What you should do:
Beneath this task is a listing. State how many of its lines include the string "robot", giving nothing but the number.

Material for this task:
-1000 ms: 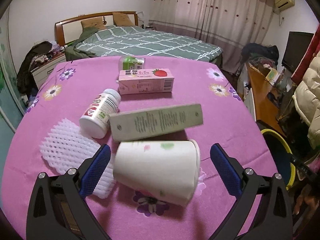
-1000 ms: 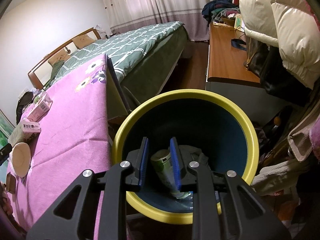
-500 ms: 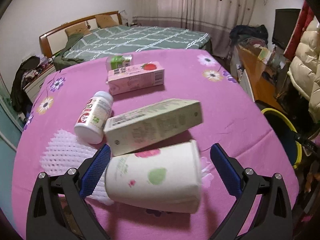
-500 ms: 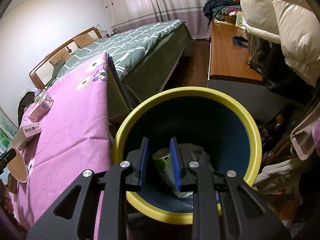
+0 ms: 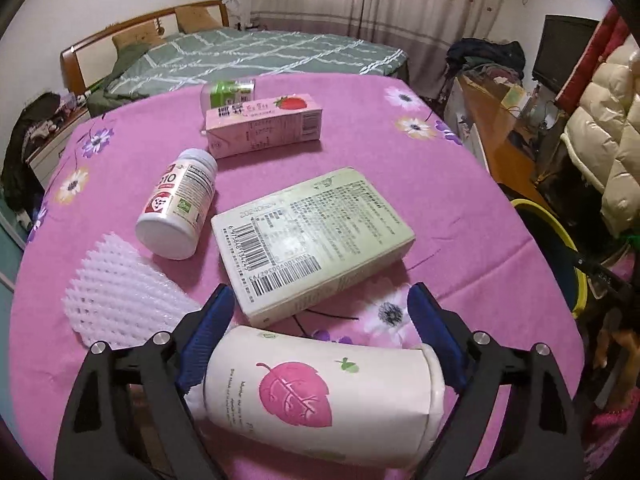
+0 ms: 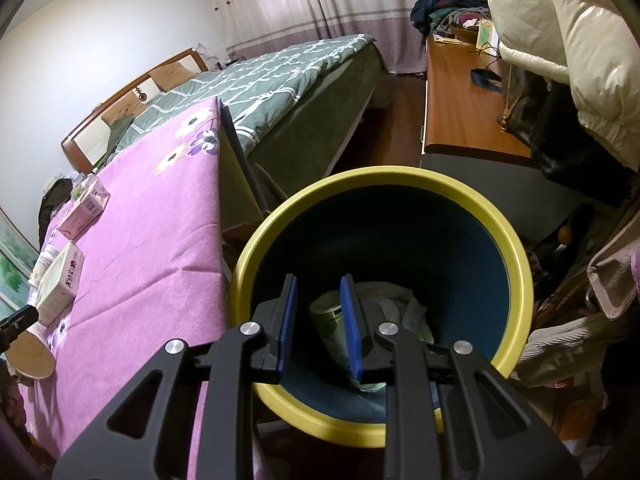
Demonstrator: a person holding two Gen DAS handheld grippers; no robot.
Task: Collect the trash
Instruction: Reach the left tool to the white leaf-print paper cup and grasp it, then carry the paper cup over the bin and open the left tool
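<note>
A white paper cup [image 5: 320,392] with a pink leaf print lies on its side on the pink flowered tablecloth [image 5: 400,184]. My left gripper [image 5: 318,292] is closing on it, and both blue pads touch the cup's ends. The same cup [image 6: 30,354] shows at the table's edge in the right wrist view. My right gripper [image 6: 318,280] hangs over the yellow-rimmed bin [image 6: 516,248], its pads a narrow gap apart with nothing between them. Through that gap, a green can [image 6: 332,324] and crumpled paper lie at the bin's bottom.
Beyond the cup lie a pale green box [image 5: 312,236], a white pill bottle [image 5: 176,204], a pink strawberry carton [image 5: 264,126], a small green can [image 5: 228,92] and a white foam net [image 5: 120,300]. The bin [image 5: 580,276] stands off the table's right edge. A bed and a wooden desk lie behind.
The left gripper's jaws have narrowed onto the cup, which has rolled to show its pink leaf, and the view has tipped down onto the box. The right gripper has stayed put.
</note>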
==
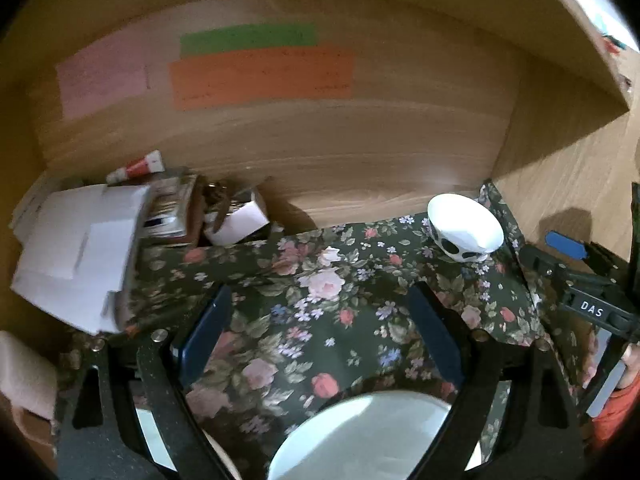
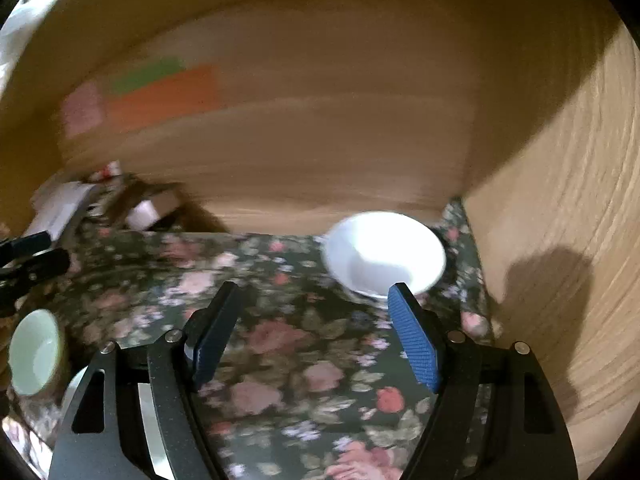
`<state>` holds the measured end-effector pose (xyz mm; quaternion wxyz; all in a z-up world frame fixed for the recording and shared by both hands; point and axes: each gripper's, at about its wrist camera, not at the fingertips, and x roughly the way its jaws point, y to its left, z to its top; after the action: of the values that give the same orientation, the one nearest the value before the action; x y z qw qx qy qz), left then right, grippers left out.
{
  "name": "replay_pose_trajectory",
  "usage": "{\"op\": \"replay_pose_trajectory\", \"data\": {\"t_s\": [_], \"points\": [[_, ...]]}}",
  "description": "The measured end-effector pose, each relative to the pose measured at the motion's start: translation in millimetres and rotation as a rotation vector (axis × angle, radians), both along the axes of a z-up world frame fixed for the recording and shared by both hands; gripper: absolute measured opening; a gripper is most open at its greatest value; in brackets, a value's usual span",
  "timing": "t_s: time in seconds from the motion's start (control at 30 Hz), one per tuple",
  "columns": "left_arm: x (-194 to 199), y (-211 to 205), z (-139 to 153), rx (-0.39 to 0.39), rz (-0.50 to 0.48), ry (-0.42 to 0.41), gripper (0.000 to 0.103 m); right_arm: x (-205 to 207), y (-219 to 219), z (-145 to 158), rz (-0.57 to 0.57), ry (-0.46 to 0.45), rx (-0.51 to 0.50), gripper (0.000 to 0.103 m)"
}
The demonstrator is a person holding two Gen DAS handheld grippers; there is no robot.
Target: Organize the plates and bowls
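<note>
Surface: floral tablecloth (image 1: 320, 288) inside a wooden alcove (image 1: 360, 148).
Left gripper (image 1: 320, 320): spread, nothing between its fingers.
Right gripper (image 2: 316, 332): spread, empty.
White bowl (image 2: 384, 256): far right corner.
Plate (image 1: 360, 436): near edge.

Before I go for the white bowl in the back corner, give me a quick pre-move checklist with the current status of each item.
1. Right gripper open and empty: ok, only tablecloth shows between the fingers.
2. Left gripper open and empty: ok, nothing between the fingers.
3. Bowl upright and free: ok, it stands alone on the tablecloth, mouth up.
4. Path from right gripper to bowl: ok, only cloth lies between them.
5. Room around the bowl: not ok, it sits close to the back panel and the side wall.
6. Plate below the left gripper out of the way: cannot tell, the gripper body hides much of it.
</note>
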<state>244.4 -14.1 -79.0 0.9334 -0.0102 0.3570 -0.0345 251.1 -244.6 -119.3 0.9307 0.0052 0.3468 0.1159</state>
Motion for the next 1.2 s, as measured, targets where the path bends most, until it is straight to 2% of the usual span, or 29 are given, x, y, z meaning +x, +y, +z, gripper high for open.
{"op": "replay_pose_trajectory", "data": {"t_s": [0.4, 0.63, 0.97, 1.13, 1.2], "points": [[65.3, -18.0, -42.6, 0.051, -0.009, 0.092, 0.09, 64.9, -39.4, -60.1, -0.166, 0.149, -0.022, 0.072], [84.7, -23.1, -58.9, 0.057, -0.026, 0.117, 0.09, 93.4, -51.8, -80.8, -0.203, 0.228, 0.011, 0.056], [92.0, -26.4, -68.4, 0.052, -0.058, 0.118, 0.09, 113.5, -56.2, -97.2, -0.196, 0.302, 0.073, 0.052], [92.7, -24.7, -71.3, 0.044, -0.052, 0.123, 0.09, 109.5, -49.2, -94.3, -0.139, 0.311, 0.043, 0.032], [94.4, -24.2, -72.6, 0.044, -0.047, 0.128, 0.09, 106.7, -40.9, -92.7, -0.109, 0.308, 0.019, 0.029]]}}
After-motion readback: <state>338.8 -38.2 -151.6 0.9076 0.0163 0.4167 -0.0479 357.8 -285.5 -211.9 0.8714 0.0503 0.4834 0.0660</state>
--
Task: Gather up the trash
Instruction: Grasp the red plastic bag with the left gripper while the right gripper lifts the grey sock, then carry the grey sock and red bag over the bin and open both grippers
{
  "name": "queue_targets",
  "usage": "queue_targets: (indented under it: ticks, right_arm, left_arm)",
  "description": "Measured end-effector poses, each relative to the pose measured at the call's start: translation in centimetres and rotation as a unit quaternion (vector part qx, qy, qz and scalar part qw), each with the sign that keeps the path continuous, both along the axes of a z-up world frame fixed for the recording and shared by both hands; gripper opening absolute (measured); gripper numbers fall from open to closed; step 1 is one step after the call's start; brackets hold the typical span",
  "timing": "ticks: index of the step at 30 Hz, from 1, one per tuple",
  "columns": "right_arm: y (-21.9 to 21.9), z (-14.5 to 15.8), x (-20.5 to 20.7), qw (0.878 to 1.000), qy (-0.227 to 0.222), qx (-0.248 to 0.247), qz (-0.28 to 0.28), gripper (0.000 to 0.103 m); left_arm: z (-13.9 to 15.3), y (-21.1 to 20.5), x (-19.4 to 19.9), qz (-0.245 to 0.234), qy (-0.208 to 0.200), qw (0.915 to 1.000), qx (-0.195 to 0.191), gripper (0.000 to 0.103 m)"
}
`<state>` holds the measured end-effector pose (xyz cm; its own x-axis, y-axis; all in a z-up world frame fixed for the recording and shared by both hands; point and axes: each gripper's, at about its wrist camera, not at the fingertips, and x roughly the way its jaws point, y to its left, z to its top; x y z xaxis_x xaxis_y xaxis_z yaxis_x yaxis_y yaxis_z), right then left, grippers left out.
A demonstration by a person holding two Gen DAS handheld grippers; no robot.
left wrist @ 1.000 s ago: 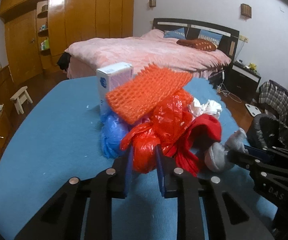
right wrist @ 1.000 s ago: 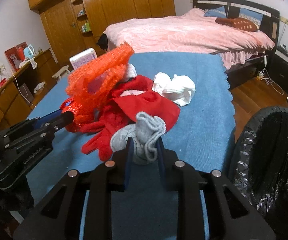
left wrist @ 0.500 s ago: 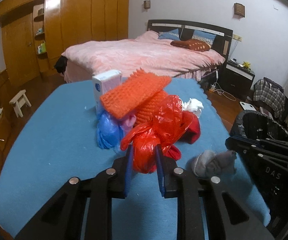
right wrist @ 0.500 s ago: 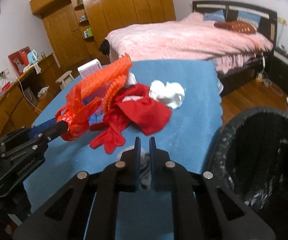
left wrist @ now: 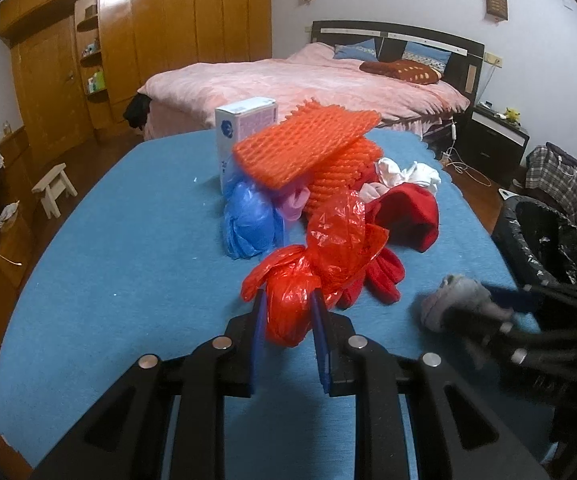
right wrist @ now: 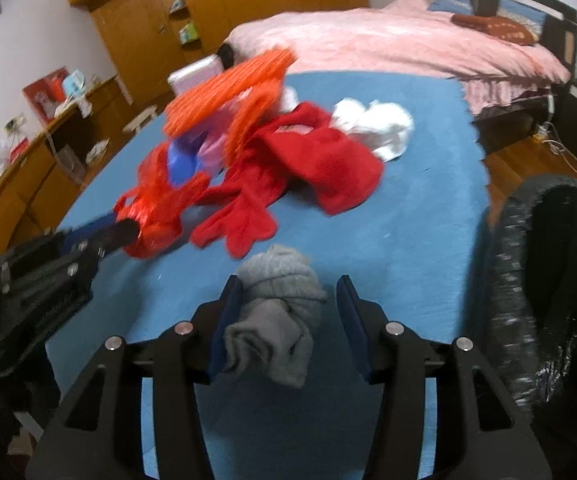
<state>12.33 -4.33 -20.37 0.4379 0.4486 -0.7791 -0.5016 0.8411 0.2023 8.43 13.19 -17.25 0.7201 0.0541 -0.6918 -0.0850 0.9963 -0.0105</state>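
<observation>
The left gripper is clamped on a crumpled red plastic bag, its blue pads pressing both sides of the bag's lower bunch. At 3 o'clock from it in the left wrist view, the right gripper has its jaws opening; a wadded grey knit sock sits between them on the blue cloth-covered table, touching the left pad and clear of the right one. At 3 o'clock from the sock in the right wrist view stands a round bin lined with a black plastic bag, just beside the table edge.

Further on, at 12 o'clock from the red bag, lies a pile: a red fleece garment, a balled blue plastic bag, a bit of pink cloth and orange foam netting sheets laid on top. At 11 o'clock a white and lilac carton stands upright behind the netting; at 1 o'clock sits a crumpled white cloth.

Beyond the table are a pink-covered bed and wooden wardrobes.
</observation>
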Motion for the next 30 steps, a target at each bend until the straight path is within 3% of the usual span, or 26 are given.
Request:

Response to the task:
3